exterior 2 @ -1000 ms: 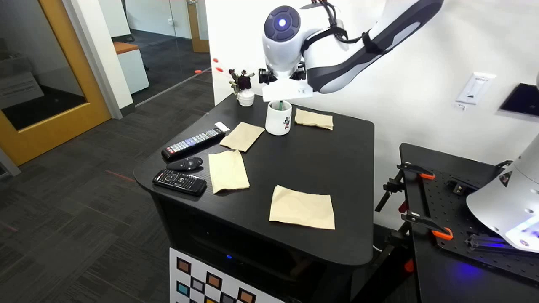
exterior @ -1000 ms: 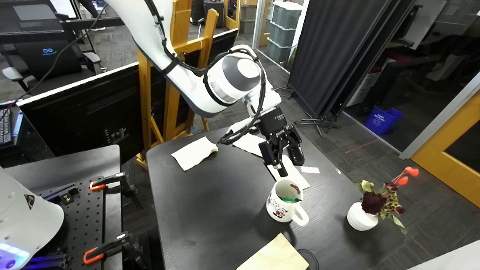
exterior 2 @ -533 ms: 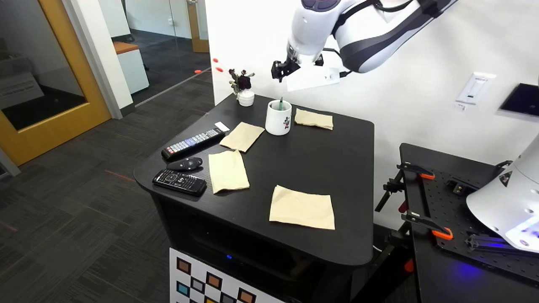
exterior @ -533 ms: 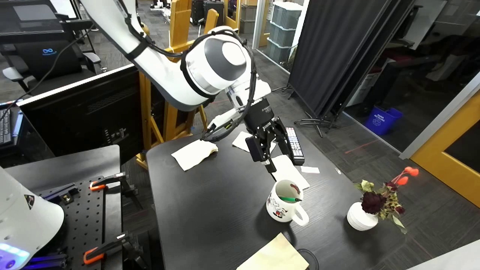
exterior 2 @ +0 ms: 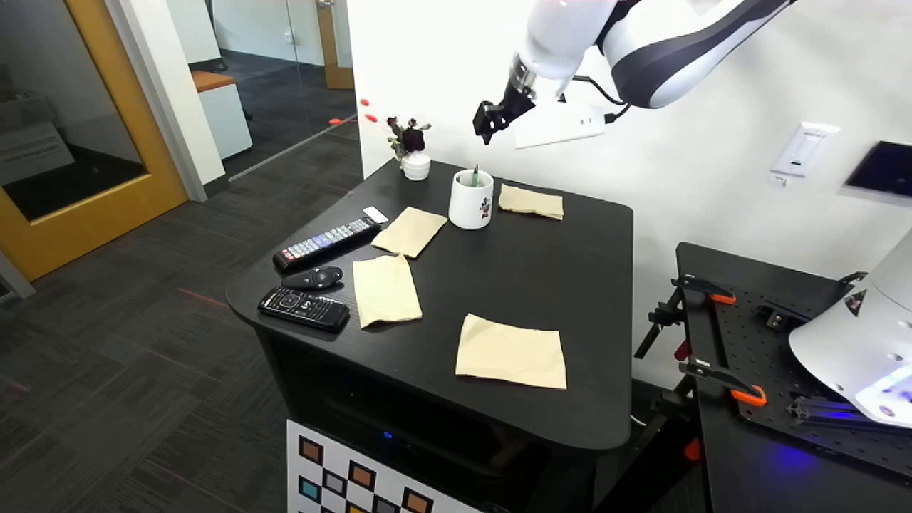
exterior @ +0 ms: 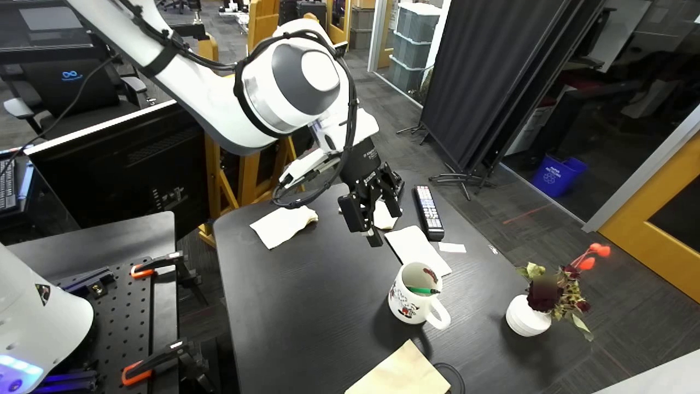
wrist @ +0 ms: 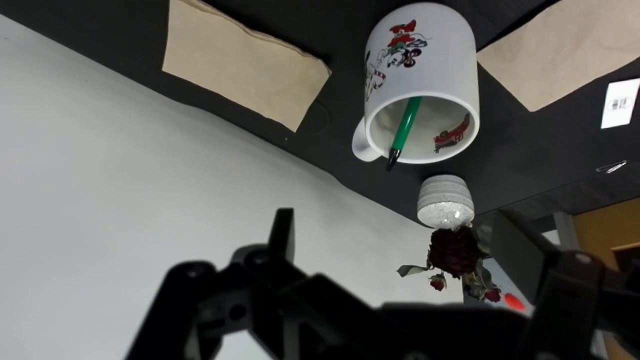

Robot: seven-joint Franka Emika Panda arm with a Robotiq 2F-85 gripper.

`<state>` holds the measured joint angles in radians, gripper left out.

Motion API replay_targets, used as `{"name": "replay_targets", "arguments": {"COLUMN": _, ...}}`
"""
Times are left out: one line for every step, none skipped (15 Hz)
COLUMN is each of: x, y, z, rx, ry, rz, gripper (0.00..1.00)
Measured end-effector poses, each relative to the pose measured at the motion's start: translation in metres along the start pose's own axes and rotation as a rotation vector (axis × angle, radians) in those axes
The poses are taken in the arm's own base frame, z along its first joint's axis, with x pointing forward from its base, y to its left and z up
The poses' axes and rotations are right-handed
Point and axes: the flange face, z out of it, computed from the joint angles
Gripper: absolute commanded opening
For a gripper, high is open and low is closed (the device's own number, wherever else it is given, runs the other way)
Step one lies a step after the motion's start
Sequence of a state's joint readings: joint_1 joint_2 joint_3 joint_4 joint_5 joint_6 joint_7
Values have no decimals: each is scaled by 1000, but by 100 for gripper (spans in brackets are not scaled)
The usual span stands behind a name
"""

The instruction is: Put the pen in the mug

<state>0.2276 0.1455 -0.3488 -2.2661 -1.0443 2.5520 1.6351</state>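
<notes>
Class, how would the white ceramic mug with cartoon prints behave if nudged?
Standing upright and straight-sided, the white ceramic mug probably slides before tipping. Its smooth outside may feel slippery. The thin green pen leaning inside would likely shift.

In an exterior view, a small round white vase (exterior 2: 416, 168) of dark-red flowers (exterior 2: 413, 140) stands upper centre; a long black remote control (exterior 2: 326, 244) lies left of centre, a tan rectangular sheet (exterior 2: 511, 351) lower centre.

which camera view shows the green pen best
The wrist view: the pen looks largest there, with its green barrel inside the mug and its black end crossing the rim both plain; its lower end is hidden. Both exterior views show it smaller, just a short green length at the mug's mouth.
</notes>
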Motion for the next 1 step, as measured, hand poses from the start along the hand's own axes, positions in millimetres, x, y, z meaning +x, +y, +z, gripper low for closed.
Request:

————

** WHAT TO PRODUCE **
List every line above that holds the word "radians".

** ANSWER BELOW **
`<state>` holds the measured joint angles in radians, gripper left out.
Measured end-effector poses, each relative to the pose measured at the motion's start: translation in metres along the start pose's own axes and rotation as a rotation vector (axis × angle, radians) in those axes

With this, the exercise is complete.